Blitzerliebe auf der Nauener Straße: Geschwindigkeit im Visier!
Heute ist der 9. Juni 2026, und in Kremmen, im malerischen Kreis Oberhavel, Brandenburg, gibt’s was zu beachten! An der Nauener Straße, PLZ 16766, steht eine mobile Radarfalle, die seit 15:17 Uhr aktiv ist – ein echter Aufpasser, der die Geschwindigkeit der vorbeifahrenden Autos im Visier hat. Hier gilt es, die erlaubte Höchstgeschwindigkeit von 50 km/h zu beachten, denn Geschwindigkeitsüberschreitungen sind nicht nur ein Ärgernis, sondern auch häufige Unfallursachen, die mit Bußgeldern und Fahrverboten bestraft werden können.
Die Toleranzabzüge bei diesen mobilen Blitzern sind klar geregelt: Fährt man unter 100 km/h, dürfen 3 km/h abgezogen werden. Über 100 km/h wird’s etwas komplizierter – da sind es in der Regel 3 Prozent der gemessenen Geschwindigkeit, die abgezogen werden. Das ist wichtig zu wissen! Schließlich will man nicht nur schnell an sein Ziel kommen, sondern auch sicher.
Die Technik hinter den Blitzern
Aber wie funktioniert so ein Blitzer eigentlich? Ganz einfach: Er sendet elektromagnetische Wellen aus, die von den Fahrzeugen reflektiert werden. Anhand der Frequenzänderung kann dann die Geschwindigkeit berechnet werden. Und wenn man zu schnell fährt? Tja, dann löst eine Kamera aus und schnappt ein Beweisfoto – oft von vorne, damit der Fahrer identifiziert werden kann. Es ist also nicht nur eine Frage des Rasens, sondern auch der Technologie!

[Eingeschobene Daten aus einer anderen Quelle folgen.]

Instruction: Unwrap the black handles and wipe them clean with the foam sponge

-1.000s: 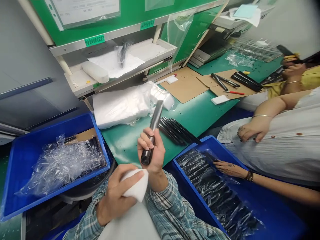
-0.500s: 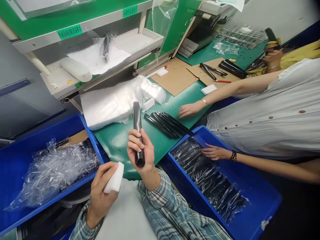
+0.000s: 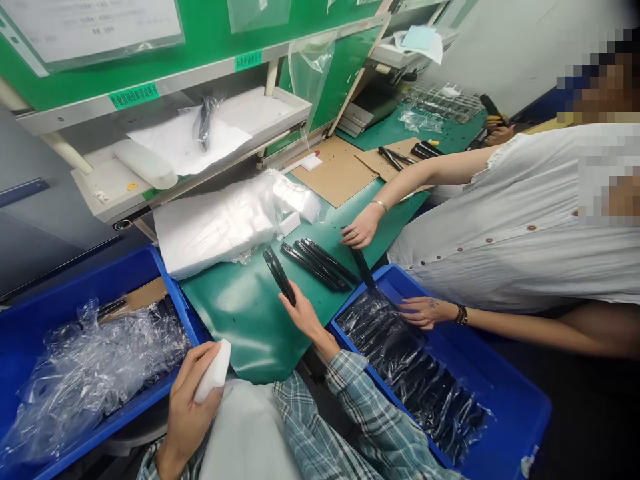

Apropos Technologie: Die Behörden setzen zunehmend auf moderne Systeme wie Laser (Lidar) und Lichtschrankenmessungen. Das führt zu einer noch genaueren Überwachung der Geschwindigkeit. Und während wir beim Thema Geschwindigkeitsüberwachung sind, sollte man wissen, dass in Deutschland die Nutzung von Blitzer-Warnern und entsprechenden Apps verboten ist. Wer’s trotzdem ausprobiert, dem droht ein Bußgeld von 75 Euro und ein Punkt in Flensburg. Also, lieber auf Nummer sicher gehen und das Tempo drosseln!
Verkehrssicherheit in Deutschland
Die Verantwortung im Straßenverkehr sollte uns allen am Herzen liegen. Geschwindigkeitsbegrenzungen sind schließlich nicht ohne Grund da – sie fördern die Verkehrssicherheit. Ein Blick in die aktuellen Statistiken zeigt, dass Geschwindigkeitsüberschreitungen nicht nur teure Strafen nach sich ziehen, sondern auch zu schweren Unfällen führen können. Die Daten, etwa aus dem Standardwerk „Verkehr in Zahlen“, belegen, dass diese Thematik in Deutschland seit über 50 Jahren ernst genommen wird. Hier werden jährlich interessante Zahlen zur Verkehrsinfrastruktur und zum Mobilitätsverhalten veröffentlicht.
Das Bundesministerium für Verkehr und digitale Infrastruktur veröffentlicht diese Statistiken und bietet einen umfassenden Überblick über die Entwicklung der Verkehrssituation. Ob es um Investitionen in die Infrastruktur oder um das tägliche Mobilitätsverhalten der Deutschen geht – die Zahlen sind aufschlussreich und wichtig für die Planung zukünftiger Maßnahmen. Wer also Interesse hat, kann sich die aktuellen Ausgaben als PDF oder im MS-Excel-Format herunterladen – kostenlos!
Also, liebe Autofahrer, denkt daran: Langsam und sicher ans Ziel kommen ist das A und O. Und wer weiß, vielleicht sieht man sich ja irgendwann auf der Straße – aber hoffentlich nicht vor dem Blitzer!